***** EXTRACTED INFORMATION *****
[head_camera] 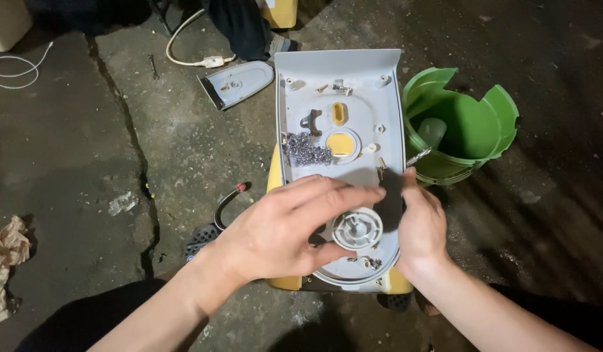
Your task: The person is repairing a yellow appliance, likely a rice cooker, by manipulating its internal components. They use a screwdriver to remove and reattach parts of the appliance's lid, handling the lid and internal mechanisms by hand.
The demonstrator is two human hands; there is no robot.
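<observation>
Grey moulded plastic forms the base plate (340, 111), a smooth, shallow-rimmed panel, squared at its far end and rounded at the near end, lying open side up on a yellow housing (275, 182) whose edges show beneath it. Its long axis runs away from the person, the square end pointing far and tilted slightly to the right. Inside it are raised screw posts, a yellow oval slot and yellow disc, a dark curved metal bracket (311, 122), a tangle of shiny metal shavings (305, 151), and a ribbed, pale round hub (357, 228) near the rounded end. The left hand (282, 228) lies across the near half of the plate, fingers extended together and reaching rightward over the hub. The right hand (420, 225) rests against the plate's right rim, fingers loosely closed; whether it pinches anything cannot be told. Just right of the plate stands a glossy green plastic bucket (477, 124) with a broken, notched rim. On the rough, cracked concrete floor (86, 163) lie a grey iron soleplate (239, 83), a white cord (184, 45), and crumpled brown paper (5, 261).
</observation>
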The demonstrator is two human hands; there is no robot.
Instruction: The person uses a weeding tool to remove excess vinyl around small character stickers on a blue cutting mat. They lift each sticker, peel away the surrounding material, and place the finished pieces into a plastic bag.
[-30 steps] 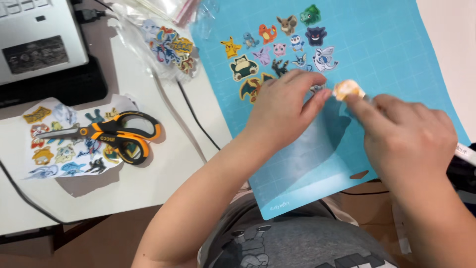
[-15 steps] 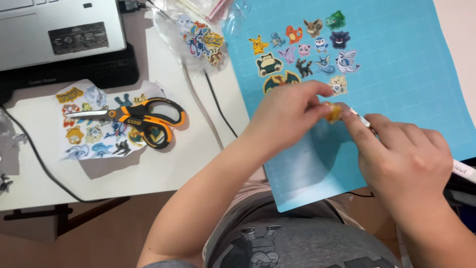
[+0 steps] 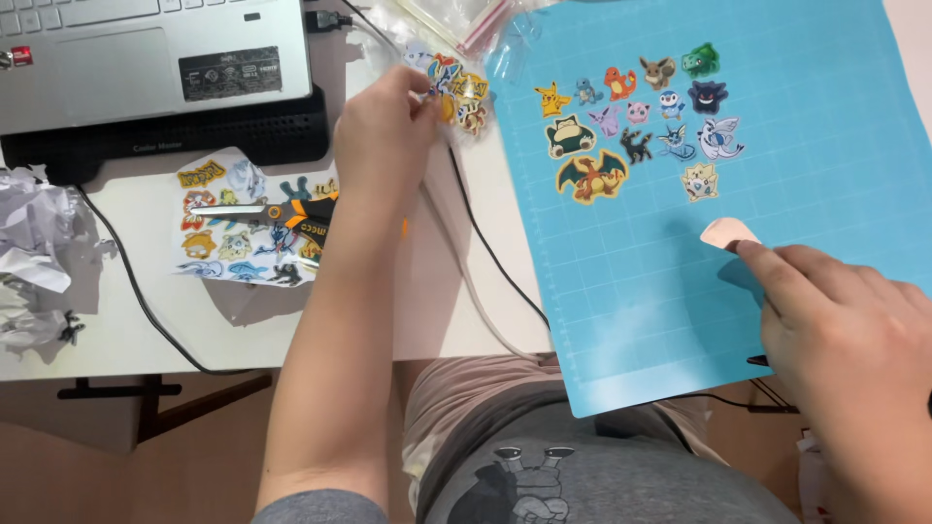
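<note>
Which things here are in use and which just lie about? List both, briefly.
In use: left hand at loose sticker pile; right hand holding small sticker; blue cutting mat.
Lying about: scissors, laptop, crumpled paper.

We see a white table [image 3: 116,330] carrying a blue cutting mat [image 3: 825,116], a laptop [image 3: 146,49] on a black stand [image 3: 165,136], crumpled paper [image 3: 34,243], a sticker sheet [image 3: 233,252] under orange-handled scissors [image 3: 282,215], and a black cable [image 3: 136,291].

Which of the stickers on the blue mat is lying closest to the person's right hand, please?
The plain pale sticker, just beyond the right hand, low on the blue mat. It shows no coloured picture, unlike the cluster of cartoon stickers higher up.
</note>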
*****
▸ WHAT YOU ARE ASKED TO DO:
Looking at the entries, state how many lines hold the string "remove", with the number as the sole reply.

▸ RESULT OF THIS TASK:
2